I can confirm that Let’s Encrypt is trusted on Android 6.0.1 (Nexus 5 and Nexus 6P with stock Android).

1 Like

In the vhost file I have the privkey.pem and the fullchain.pem is that right?

Take a look at the following thread for a sample configuration for apache.
tl;dr: you need to use fullchain.pem with the SSLCertificateChainFile directive.

1 Like

Thanks, one PEM File was missing in the vhost file. Now it works fine.

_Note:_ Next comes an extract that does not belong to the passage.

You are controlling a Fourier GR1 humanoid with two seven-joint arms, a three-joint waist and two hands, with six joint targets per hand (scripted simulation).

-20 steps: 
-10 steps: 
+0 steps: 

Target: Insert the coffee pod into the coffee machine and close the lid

Negative. SSLCertificateChainFile corresponds with chain.pem, combined with SSLCertificateFile /path/to/cert.pem. In Apache version 2.4.8 SSLCertificateChainFile became obsolete and you can use fullchain.pem in combination with SSLCertificateFile. It all looks quite the same, but it isn't :wink:

2 Likes

Indeed, that would be the recommended way for Apache >= 2.4. 2.2 still has a huge market share, so without knowing the specifics of OPs stack, SSLCertificateChainFile would be more backwards compatible.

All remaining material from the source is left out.